De acuerdo con su relato, la decisión de levantarse de la mesa de análisis no respondió a una reacción impulsiva, sino a un acto deliberado de dignidad personal y de solidaridad con las miles de mujeres que en México han sido víctimas de agresiones, burlas y humillaciones en distintos espacios, tanto públicos como privados. Permanecer en el lugar, explicó, habría significado normalizar un comportamiento que considera inadmisible en cualquier entorno, pero particularmente grave cuando se ejerce desde una plataforma mediática que alcanza a miles de personas.

La legisladora también advirtió que cada una de las expresiones pronunciadas durante el programa quedó registrada, lo que —afirmó— fortalece las denuncias que ya existen contra el individuo señalado por su comportamiento reiterado. Según sostuvo, el historial de agresiones y descalificaciones documentadas evidencia un patrón de conducta que, a su juicio, lo ubica claramente como un violentador que deberá responder por sus actos ante las instancias correspondientes.

En su pronunciamiento, Larios también agradeció el gesto de solidaridad de la comunicadora Sofía Margarita, quien decidió abandonar la mesa de debate en señal de respaldo ante la escalada de agresiones que, de acuerdo con lo relatado, se volvió imposible de contener dentro de un marco mínimo de civilidad.

La diputada priista fue enfática al señalar que las descalificaciones provenientes de lo que calificó como un “vocero oficioso” del partido gobernante no lograrán intimidarla ni silenciar su postura política. En su mensaje reiteró que continuará ejerciendo su derecho a participar en el debate público sin temor a las agresiones, subrayando que la intimidación y el grito no sustituyen la razón ni el argumento.

El episodio vuelve a colocar sobre la mesa un tema que desde hace años genera preocupación en el ámbito político y mediático del país: la normalización de la violencia verbal y la misoginia en los espacios de opinión pública.

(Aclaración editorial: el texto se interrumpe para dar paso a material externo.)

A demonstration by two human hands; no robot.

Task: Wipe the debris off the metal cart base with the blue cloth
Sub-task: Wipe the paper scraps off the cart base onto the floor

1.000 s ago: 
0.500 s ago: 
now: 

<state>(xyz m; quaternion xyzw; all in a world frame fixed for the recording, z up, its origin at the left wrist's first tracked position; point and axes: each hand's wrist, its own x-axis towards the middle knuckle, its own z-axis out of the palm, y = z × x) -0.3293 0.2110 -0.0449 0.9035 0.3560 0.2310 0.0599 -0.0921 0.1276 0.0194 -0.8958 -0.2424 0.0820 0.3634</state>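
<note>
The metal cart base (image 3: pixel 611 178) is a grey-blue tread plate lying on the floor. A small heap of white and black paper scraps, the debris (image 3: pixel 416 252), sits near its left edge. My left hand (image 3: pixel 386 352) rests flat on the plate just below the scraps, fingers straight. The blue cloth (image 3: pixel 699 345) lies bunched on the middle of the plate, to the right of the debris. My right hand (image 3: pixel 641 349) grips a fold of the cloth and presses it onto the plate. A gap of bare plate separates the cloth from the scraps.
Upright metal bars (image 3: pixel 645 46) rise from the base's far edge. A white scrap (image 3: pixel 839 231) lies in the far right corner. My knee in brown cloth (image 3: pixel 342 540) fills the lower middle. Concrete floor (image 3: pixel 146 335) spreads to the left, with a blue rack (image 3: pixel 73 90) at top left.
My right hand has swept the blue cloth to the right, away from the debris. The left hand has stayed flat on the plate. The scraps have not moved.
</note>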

Diversas organizaciones defensoras de los derechos de las mujeres han advertido en múltiples ocasiones que este tipo de conductas no sólo deterioran el debate democrático, sino que también contribuyen a reproducir un clima de hostilidad que inhibe la participación política femenina.

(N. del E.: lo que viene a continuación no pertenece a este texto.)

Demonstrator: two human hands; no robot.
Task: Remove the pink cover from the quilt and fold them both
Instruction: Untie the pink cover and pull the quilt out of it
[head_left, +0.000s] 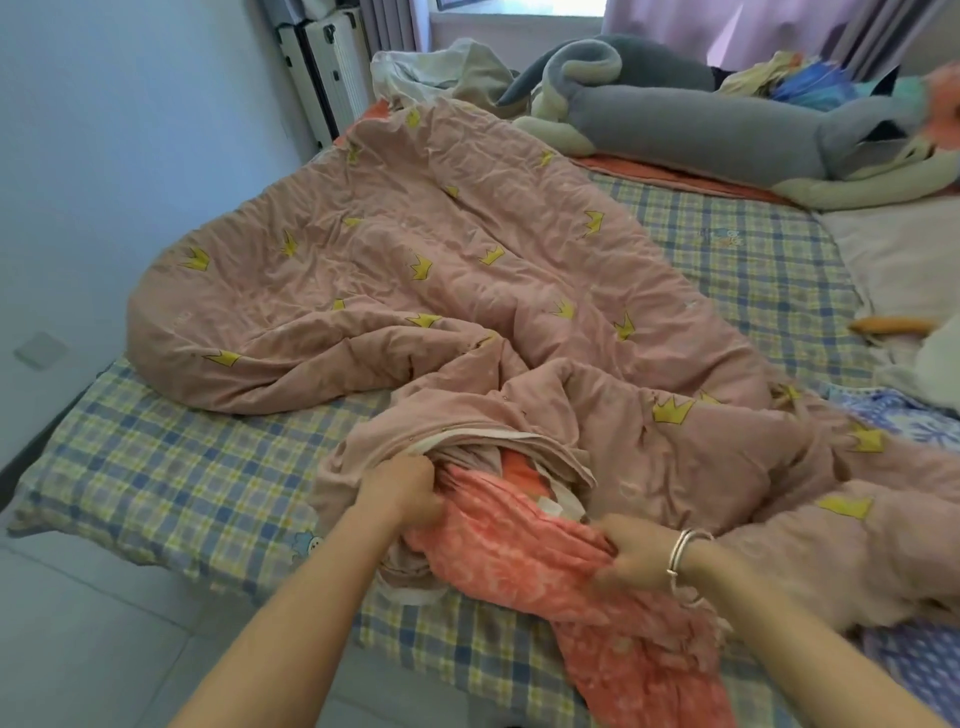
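Rumpled pink cover w/ yellow crowns sprawls across the bed — coral quilt pokes out of its opening at the near edge. Left hand clutches the cover's opening edge; right hand — bracelets on wrist — grips the quilt.

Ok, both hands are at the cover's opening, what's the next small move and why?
Probably draw the orange quilt further out with the right hand while the left hand holds the pink cover back at its opening. Only one end of the quilt is out; the rest seems inside the cover.
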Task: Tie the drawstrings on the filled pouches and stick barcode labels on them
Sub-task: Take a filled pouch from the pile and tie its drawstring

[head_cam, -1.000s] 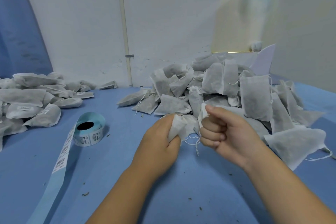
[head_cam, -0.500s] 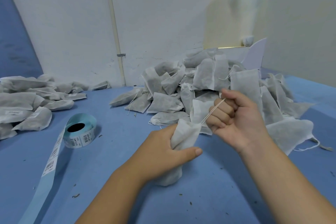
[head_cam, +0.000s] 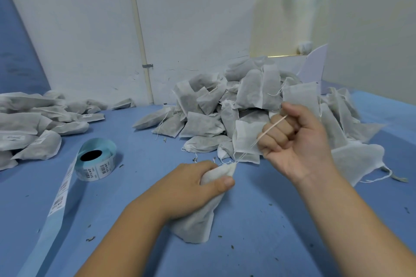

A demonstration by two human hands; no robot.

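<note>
Left hand [head_cam: 191, 183] clamps pouch [head_cam: 200, 216] neck, right hand [head_cam: 295, 141] fisted on taut drawstring [head_cam: 267, 130]; fabric prob soft/light, so grip at neck & pull steady.

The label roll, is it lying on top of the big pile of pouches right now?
No, the label roll sits on the blue table, left of the big pile of pouches and apart from it.

Bare table [head_cam: 139, 186] between label roll [head_cam: 96, 162] and pouch heap [head_cam: 247, 105]; labelled pile [head_cam: 33, 123] blocks left.
</note>
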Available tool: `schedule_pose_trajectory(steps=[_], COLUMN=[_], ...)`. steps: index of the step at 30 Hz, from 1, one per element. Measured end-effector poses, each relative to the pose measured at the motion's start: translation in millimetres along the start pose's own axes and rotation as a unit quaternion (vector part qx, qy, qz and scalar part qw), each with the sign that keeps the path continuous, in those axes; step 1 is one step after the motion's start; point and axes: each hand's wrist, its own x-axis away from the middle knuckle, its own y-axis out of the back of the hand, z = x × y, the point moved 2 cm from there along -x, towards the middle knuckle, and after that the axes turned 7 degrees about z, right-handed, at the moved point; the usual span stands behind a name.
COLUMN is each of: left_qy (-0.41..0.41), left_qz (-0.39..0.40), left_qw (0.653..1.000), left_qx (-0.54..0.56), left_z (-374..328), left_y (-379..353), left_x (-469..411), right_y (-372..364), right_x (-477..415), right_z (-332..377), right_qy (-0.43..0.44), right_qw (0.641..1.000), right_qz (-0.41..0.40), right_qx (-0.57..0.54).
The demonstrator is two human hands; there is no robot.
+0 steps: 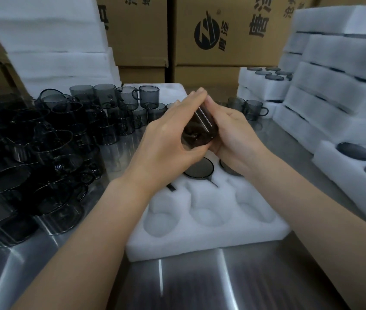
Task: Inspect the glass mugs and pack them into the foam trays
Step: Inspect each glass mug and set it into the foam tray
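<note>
Left hand [166,139] and right hand [233,135] cup a smoky-grey glass mug [200,128].

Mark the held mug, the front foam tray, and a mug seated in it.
held mug [200,133]: head view, glass side wall.
foam tray [200,240]: head view, bare near edge.
seated mug [198,170]: head view, round top.

Left grip [168,135], right grip [233,135]: bare, fingers curled round one dark smoked-glass mug [200,130], fingertips close together on top; bare forearms converging.
</note>
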Motion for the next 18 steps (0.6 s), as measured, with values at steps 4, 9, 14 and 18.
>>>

En este contexto, lo ocurrido durante la transmisión radiofónica ha provocado un nuevo debate sobre los límites entre la libertad de expresión y la violencia de género en los medios de comunicación. Mientras algunos sectores insisten en que el intercambio de ideas debe ser robusto y crítico, otros advierten que la crítica política jamás puede justificarse cuando deriva en agresión personal, descalificación sistemática o expresiones que reproduzcan prejuicios machistas.

Por ahora, la diputada Larios ha dejado claro que no piensa retroceder ni guardar silencio frente a lo que considera un acto de violencia política. Su postura, difundida ampliamente en redes sociales, plantea además una pregunta incómoda para el ecosistema mediático mexicano: si quienes se presentan como periodistas o analistas están realmente a la altura de las responsabilidades éticas que implica ejercer la palabra desde un micrófono nacional. En el caso denunciado, sostiene la legisladora, la respuesta parece ser evidente.